-11. Hogsmeade-

2.7K 139 27
                                    

Harry ile Hogsmeade'in içine girerken susuzluktan ölmek üzereydim. Yanıma su almayı unutmuştum ve Harry bana kendininkinden sadece bana gıcıklık olsun diye bir yudum bile vermemişti. Bunun üzerine tüm yol boyunca kavga etmiştik.

"Senden nefret ettiğimi söyledim mi?"

"Yaklaşık beş yüz kez."

"Ugh, o zaman tekrardan söylüyorum."

Harry'yi kenara ittim ve önüne geçtim. Kapıyı açtığımda gözlerimle etrafı süzüyordum. Hogwarts'dan tanıdığım birkaç kişi içerideydi. İlerlediğimizde bizimkileri gördüğümde masalarına koştum.

"Baba, su lütfen!" Remus'un yanında duran su bardağını kaptığımda lıkır lıkır içtim.

"N'oluyor ya?" Sirius'un uykusunu almadan geldiğini anladığımda göz devirdim ve suyu aldığım yere geri koydum.

Tüm Çapulcular ayağı kalktığında önce koşup Remus'a sarıldım. "Suyun için özür dilerim ama biraz daha bekleyemezdim." Remus güldü. Ondan ayrıldıktan sonra Sirius'un yanına gidip sarıldım. "Sıcacık yatağımdan kalkıp buraya senin için geldim. Kıymetimi bil o yüzden." Sirius oldukça mutsuz konuştuğunda yanağından öptüm ve kafamı salladım. Ardından Lily ve James'e de sarıldığımda yerlerimize geçtik.

Altı kişilik masada Remus, Sirius ve ben yan yana oturuyorduk.

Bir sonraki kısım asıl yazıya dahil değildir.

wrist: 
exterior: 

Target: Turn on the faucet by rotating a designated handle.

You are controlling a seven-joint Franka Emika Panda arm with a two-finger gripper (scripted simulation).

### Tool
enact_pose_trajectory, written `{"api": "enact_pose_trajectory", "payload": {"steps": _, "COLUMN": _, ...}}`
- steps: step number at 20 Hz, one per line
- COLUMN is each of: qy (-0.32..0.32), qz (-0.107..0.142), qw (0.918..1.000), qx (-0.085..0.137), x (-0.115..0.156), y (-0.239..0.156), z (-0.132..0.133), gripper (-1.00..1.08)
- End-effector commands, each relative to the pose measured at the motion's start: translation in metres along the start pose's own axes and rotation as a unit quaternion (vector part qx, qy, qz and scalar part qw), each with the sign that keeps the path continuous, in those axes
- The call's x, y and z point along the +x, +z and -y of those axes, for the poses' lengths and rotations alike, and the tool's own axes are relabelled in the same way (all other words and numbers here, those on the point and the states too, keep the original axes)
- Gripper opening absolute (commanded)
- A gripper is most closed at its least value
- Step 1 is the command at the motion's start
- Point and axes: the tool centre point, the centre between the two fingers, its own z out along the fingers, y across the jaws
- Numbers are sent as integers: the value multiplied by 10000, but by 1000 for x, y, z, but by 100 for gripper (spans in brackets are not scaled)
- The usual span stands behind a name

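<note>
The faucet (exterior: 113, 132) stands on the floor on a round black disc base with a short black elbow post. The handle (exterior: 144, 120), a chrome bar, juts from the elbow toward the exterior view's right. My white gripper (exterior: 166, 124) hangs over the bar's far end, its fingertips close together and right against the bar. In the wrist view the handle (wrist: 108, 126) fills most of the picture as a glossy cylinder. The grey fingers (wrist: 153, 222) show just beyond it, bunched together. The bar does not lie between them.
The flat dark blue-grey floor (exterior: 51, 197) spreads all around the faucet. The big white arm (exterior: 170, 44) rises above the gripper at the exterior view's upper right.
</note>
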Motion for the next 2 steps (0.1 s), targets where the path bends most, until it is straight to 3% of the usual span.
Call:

James, Lily ve Harry karşımızdaydılar.

"Ee dersler nasıl gidiyor?" Sirius sorusunu sorduktan sonra arkasına yaslandı.

"Gitmiyor." Harry cevap verdikten sonra yanımıza siparişimizi alacak garson geldi. İkimizde kaymak birası sipariş ettikten sonra konuşmaya devam ettim. "Harry ve Ron ile dersleri dinlemeden veya çalışmadan sınavlardan yüksek alabileceklerine inanıyorlar." Cevabımı verdikten sonra göz devirdim.

"En azından bir ölüm yiyenle yatmıyoruz." Harry'nin konuşmasıyla herkes şaşkınlıkla ona döndü. Şerefsiz.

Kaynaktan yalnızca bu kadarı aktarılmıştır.